〜 アンジェリーク 〜
少女は『桜翁』の、小鳥が眠っているそのすぐ隣に腰をおろすと、その人に自分の傍らへ座るよう促した。
「あなた、だあれ?」
少女は再び無邪気に問いかけるが、その人は薄く微笑むだけで答えようとはしなかった。
「あなた、桜の木の精霊さん?」
そんな反応に傷ついた様子を見せず、少女は再度問いかける。
「さて・・・」
その人は短くそう応じたが、それ以上言葉を重ねることはなかった。
しばらくそんな問答を繰り返したが、その人が何も言う気がないことを少女はやがて理解し、問うことを止めた。そしてそのまま二人は桜の花を眺め続けたのだった。
その人が傍らにいることが、いつしか少女にとってはごく当たり前のことのように感じられつつあった。
ちらり、少女はその人を見遣る。
すると、その人は穏やかな眼差しを少女に返す。
自分を包み込んでくれるような優しい雰囲気に、少女は微笑みを浮かべる。
そんなことを繰り返す内にいつしか時間は過ぎていき、気がつけば空は黄昏に染まっていた。
それに気づいたその人は、穏やかに告げたのだ。
「もう、帰るがよい」
濃紫の瞳に柔らかい光を浮かべ、その人は少女を見つめてそう告げた。
一緒にいるのが当たり前だと思いこんでいた少女はそんな言葉に驚き、目を瞠る。
どうしてそんなことをこの人が言っているのか理解できなかった。
「ねえ、一緒にいてくれる?」
少女は思わずそう尋ねる。
その人が与えてくれる温かい空気を手放すことなどできなかったから。
その人の優しい瞳の色をいつまでも見つめていたと思っていたから。
だから、少女は尋ねていた。
「ねえ、一緒にいてくれる?」
少女のそんな言葉に、その人自身気がついてはいなかったけれど、浮かべた表情は寂しげな微笑みだった。
その人は、そんな少女の心が理解できた。
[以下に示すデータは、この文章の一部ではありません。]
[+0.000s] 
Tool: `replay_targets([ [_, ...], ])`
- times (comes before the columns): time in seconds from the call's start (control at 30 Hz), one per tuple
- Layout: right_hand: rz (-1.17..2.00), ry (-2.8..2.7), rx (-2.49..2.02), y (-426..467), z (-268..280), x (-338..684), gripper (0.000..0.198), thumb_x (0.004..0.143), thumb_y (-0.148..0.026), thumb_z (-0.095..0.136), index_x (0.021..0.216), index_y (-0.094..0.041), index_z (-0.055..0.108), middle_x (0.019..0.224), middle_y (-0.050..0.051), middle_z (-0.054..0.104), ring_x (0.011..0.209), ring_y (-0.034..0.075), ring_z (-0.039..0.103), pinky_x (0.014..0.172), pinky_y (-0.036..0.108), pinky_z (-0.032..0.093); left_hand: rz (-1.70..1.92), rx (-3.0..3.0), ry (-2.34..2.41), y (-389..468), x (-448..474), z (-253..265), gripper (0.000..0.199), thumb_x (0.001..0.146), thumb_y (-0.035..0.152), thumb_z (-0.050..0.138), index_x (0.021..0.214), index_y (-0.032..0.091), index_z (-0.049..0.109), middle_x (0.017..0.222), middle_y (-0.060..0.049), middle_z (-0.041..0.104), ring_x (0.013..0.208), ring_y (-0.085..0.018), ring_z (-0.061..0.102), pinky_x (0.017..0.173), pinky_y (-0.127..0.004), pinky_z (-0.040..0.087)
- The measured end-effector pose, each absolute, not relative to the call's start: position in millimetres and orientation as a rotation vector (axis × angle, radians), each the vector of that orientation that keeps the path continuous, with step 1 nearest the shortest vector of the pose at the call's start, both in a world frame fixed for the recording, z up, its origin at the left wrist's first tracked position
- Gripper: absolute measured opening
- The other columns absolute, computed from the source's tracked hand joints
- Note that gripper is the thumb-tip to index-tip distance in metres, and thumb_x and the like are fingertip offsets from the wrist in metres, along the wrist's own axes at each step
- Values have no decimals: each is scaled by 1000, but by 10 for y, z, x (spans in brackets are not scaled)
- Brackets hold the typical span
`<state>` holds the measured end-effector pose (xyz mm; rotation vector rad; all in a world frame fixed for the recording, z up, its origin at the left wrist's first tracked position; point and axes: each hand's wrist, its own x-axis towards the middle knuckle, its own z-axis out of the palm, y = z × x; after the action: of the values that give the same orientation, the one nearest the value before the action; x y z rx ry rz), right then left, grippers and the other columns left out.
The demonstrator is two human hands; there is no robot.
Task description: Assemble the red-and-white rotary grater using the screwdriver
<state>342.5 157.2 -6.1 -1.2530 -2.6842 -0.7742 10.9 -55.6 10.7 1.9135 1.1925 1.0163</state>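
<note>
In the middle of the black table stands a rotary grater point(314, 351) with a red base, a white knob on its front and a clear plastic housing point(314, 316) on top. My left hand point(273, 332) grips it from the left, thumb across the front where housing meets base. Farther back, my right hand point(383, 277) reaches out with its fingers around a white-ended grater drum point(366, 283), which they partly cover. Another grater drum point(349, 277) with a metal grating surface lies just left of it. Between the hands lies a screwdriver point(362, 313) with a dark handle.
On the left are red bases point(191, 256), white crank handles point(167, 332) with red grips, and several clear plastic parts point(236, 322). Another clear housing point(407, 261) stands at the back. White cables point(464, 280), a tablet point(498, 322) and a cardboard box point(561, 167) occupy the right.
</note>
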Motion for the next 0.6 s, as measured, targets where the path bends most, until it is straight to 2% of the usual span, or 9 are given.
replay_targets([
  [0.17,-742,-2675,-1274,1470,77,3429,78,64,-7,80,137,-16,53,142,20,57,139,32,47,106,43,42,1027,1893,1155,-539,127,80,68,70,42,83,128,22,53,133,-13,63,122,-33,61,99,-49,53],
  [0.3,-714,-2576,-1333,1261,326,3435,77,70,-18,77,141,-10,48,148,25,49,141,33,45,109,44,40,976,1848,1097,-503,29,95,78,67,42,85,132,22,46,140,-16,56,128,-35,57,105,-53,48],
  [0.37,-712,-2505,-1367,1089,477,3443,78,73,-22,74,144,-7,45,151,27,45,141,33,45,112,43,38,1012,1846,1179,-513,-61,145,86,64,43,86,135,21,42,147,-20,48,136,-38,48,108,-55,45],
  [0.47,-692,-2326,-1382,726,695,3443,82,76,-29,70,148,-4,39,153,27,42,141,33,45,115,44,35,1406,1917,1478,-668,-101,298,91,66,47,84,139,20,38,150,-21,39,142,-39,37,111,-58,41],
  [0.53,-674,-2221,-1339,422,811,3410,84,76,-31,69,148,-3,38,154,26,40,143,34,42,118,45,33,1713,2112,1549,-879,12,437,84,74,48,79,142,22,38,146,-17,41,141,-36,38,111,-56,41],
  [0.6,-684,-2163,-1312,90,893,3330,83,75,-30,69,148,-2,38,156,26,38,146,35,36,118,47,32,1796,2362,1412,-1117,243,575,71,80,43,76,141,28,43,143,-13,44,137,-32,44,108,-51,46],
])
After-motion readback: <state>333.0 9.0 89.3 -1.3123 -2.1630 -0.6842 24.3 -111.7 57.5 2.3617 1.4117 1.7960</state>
何故ならば、少女が抱えている寂しさは自分のなかにも確かにあるものだから。
しかしその人には此処に留まることは許されていなかった。だから、その人は告げるしかなかった。
「一緒にいてやることはできぬ」
そう言葉を綴ったときのその人の表情、声音、そしてその眼差し。
それらは言葉以上の力をもって少女の心に届けられた。
その人が言っていることは紛れもない、動かしがたい事実だということを、少女に理解させるのに十分だった。
それでも、それでも少女はその人の温もりを手放すことができず・・・。
泣きだした。
有無を言わせず泣きだした。
少しでも自分の元へその人を留めておきたくて。
でも、その方法が判らず、少女はただ泣いた。
恥も外聞もなく、幼いという特権をいかして、少女はひらすらに泣き続けた。
声が枯れ果てようとも、その人がこの場に留まってくれるならば後悔しないくらい、ただ、泣き続けた。
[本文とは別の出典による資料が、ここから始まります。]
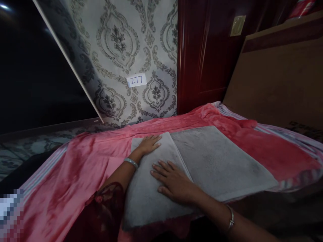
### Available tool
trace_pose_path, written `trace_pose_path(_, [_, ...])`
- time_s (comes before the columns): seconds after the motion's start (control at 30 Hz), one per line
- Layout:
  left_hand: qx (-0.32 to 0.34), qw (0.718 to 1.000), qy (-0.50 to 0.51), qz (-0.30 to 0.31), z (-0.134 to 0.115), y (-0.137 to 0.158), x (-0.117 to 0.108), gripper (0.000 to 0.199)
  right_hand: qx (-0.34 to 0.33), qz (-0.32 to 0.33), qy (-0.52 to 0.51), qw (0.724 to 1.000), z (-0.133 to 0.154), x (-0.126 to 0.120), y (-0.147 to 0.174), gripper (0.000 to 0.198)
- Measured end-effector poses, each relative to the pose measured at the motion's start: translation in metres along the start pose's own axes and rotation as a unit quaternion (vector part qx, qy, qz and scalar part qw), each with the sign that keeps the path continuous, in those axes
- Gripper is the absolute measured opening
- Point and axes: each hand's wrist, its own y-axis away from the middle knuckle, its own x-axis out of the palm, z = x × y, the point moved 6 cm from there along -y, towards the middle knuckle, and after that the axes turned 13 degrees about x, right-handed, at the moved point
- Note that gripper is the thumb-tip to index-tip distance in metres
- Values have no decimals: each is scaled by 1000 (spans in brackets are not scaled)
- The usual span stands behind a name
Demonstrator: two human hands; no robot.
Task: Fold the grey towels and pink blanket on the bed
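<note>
Patterned wallpaper [148, 50] behind pink blanket [88, 161]. Grey fabric [214, 161] lies flat on blanket, left side folded inward. Our left hand [148, 144] rests palm-down on folded panel's far end, our right hand [175, 183] palm-down nearer us; fingers [158, 177] extended, slightly spread, gripping nothing.

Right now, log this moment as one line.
left hand: open, resting on gray cloth | right hand: open, resting on same cloth | beneath cloth: pink blanket

Grey cloth [214, 161], pinkish red blanket [93, 158], striped fabric [49, 165], grey damask wallpaper [141, 57], brown cardboard [280, 80]
</note>
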Motion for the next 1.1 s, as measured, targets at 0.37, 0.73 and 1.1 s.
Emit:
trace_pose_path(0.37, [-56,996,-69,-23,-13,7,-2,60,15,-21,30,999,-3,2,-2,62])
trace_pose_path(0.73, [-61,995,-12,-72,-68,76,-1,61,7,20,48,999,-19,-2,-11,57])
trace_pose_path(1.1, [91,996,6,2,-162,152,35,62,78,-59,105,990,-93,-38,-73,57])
やがて、その人は諦めの籠もったため息をひとつつき・・・。
そして泣きやむ気配のない少女の頭に軽く触れ、そっと囁いた。
「おまえと一緒にいてやることはできぬ」
優しく、優しく、泣き続ける少女の頭を撫でながら、その人は約束を口にした。
「だが、この山がこの花で染まる刻、私はここにいよう」
手のひらから伝わってくる優しい思い。
少女はぴたり泣き止むと、涙でぐずぐずになった顔を気にする風でなく、にっこり極上の微笑みをその人に見せたのだった。